Logistic Regression:

Logistic regression is a supervised machine learning technique for classification problems. Supervised machine learning algorithms train on a labeled dataset along with an answer key which it uses to train and evaluate its accuracy. The goal of the model is to learn and approximate a mapping function f(Xi) = Y from input variables {x1, x2, xn} to output variable(Y). It is called supervised because the model predictions are iteratively evaluated and corrected against the output values, until an acceptable performance is achieved.

Sentiment Analysis using Logistic Regression:

As a part of building sentiment classifier using logistic regression, we train the model on twitter sample dataset. The dataset available is in its natural human format of tweets, which is not so easy for a model to understand. Thus we will have to do some data pre-processing and cleaning to break down the given text into a easily understood format for the model.

Pre-processing of tweets include the following steps:

  1. Removing punctuations, hyperlinks and hashtags
  2. Tokenization — Converting a sentence into list of words
  3. Converting words to lower cases
  4. Removing stop words
  5. Lemmatization/stemming — Transforming a word to its root word
def process_tweet(tweet):
tweet = re.sub(r’\$\w*’, ‘’, tweet)
tweet = re.sub(r’https?:\/\/.*[\r\n]*’, ‘’, tweet)
tweet = re.sub(r’#’, ‘’, tweet)
tokenizer = TweetTokenizer(preserve_case=False, strip_handles=True,reduce_len=True)
tweet_tokens = tokenizer.tokenize(tweet)
stopwords_english = stopwords.words(‘english’)
stemmer = PorterStemmer()
tweets_stem = []
for word in tweet_tokens:
if(word not in stopwords_english and word not in string.punctuation):
tweets_stem.append(word)
stem_word = stemmer.stem(word)
tweets_stem.append(stem_word)
return tweets_stem

For this model, we will use NLTK’s twitter_samples corpus as our labeled training data. The twitter_samples corpus contains 3 files.

  1. negative_tweets.json: contains 5000 negative tweets
  2. positive_tweets.json: contains 5000 positive tweets
  3. tweets.20150430–223406.json: contains 20k positive and negative tweets

Let us consider first two files for our analysis

positive_tweets = twitter_samples.strings(‘positive_tweets.json’)
negative_tweets = twitter_samples.strings(‘negative_tweets.json’)

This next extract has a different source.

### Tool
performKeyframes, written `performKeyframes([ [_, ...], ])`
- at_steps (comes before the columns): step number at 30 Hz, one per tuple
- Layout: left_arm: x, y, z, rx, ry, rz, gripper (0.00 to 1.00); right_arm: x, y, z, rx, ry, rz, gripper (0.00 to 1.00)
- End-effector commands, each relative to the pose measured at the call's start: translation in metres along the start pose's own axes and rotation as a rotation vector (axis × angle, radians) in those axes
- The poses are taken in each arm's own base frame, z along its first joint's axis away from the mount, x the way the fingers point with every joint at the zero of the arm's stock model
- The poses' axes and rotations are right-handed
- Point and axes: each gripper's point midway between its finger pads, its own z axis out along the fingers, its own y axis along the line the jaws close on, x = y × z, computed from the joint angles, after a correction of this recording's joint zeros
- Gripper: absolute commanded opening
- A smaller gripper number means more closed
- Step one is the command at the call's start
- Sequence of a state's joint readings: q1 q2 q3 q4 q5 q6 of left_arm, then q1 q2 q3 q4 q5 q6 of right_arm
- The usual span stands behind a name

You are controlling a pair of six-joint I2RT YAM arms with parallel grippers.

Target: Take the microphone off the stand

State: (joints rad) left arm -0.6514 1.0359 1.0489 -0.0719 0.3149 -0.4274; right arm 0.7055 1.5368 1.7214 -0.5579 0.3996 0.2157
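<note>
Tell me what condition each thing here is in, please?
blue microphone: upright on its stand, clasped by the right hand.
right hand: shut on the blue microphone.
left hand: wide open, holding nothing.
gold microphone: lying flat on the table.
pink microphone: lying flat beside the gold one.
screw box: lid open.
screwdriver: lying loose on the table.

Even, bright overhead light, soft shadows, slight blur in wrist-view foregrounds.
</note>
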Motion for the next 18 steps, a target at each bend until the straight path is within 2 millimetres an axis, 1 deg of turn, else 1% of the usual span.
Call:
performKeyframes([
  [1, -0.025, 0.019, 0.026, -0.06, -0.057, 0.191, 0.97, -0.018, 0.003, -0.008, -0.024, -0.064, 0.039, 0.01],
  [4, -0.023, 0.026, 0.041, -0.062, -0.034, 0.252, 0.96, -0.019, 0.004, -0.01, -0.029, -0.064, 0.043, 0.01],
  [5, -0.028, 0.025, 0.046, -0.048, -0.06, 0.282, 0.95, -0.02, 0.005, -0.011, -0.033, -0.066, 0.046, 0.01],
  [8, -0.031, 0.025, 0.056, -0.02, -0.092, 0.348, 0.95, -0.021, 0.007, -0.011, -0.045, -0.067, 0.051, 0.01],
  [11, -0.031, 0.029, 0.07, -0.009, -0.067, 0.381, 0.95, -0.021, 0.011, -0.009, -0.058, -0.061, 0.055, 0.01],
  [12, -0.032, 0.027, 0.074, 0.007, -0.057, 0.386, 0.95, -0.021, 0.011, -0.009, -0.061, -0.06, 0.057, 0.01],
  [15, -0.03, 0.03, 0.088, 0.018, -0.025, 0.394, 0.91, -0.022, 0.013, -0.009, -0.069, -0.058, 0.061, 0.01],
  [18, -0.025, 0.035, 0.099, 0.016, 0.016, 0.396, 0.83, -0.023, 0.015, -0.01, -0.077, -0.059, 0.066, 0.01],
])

We split the data into train-test sets in 20:80 ratios and combine them to use the train set for training the model and test set to test the model performance.

test_positive = positive_tweets[4000:]
train_positive = positive_tweets[:4000]
test_negative = negative_tweets[4000:]
train_negative = negative_tweets[:4000]
train_x = train_positive + train_negative
test_x = test_positive + test_negative

Combine positive and negative labels into an array for the target variable. Append 1’s for positive and 0’s for negative tweets.

train_y = np.append(np.ones((len(train_positive), 1)), np.zeros((len(train_negative), 1)), axis=0)test_y = np.append(np.ones((len(test_positive), 1)), np.zeros((len(test_negative), 1)), axis=0)

Build frequency dictionary:

The current scenario is a binary classification problem where each tweet can be either positive or negative. So few words occur more frequently either in positive tweets or in negative tweets. So knowing this information helps us predict if a tweet/sentence containing these words is positive or negative.

For example, if the word “Happy” occurs more frequently in tweets labeled as positive, next time when a tweet contains the word “Happy”, it increases the likeliness of the sentiment of tweet to be positive.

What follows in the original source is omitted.